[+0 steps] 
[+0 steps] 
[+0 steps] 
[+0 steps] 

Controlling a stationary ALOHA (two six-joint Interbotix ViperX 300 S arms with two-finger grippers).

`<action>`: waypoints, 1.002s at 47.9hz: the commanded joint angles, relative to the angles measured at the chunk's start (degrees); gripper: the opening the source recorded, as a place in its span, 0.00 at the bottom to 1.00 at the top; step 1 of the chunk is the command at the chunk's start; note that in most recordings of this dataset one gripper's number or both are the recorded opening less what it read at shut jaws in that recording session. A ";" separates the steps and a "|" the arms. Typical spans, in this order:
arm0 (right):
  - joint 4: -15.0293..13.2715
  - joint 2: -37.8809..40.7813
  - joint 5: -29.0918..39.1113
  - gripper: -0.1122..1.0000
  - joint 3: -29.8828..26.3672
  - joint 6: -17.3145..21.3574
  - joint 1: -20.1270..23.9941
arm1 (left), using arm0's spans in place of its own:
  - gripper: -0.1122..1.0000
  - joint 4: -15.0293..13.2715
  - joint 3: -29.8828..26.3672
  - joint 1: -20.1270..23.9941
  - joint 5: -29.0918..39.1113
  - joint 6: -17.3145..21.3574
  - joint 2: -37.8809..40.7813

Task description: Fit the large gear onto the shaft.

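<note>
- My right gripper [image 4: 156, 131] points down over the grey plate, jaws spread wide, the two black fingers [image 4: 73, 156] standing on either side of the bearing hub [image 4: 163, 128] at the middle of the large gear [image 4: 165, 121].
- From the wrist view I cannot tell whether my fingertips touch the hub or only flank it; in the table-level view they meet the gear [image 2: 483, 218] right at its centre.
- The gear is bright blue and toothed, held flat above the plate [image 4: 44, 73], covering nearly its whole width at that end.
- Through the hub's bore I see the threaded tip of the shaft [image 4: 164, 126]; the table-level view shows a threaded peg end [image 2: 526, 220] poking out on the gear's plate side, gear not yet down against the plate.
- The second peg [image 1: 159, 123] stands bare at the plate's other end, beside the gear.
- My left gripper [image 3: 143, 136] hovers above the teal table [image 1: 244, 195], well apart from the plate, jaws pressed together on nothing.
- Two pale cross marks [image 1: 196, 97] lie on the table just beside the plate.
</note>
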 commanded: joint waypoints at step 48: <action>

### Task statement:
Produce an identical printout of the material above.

### The answer:
[+0 steps] 
[+0 steps] 
[+0 steps] 
[+0 steps] 

Controlling a stationary ALOHA (two six-joint Interbotix ViperX 300 S arms with two-finger grippers).

`<action>`: waypoints, 1.002s at 47.9hz: the commanded joint angles, relative to the angles measured at the chunk's start (degrees); gripper: the opening the source recorded, as a place in its span, 0.00 at the bottom to 1.00 at the top; step 1 of the chunk is the command at the chunk's start; note that in most recordings of this dataset one gripper's number or both are the recorded opening less what it read at shut jaws in that recording session. A ";" separates the steps and a "|" the arms. Typical spans, in this order:
arm0 (right):
  - joint 4: -15.0293..13.2715
  - joint 2: -37.8809..40.7813
  - joint 5: -29.0918..39.1113
  - gripper: -0.1122..1.0000
  - joint 3: -29.8828..26.3672
  - joint 6: -17.3145..21.3574
  - joint 1: -20.1270..23.9941
arm1 (left), using arm0's spans in place of its own:
  - gripper: -0.1122..1.0000
  - joint 4: -15.0293..13.2715
  - joint 3: -29.8828..26.3672
  - joint 1: -20.1270..23.9941
  - joint 5: -29.0918..39.1113
  - joint 6: -17.3145..21.3574
  - joint 2: -37.8809..40.7813

Task description: Fit the large gear onto the shaft.

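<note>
- My right gripper [image 4: 156, 131] points down over the grey plate, jaws spread wide, the two black fingers [image 4: 73, 156] standing on either side of the bearing hub [image 4: 163, 128] at the middle of the large gear [image 4: 165, 121].
- From the wrist view I cannot tell whether my fingertips touch the hub or only flank it; in the table-level view they meet the gear [image 2: 483, 218] right at its centre.
- The gear is bright blue and toothed, held flat above the plate [image 4: 44, 73], covering nearly its whole width at that end.
- Through the hub's bore I see the threaded tip of the shaft [image 4: 164, 126]; the table-level view shows a threaded peg end [image 2: 526, 220] poking out on the gear's plate side, gear not yet down against the plate.
- The second peg [image 1: 159, 123] stands bare at the plate's other end, beside the gear.
- My left gripper [image 3: 143, 136] hovers above the teal table [image 1: 244, 195], well apart from the plate, jaws pressed together on nothing.
- Two pale cross marks [image 1: 196, 97] lie on the table just beside the plate.
</note>
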 commanded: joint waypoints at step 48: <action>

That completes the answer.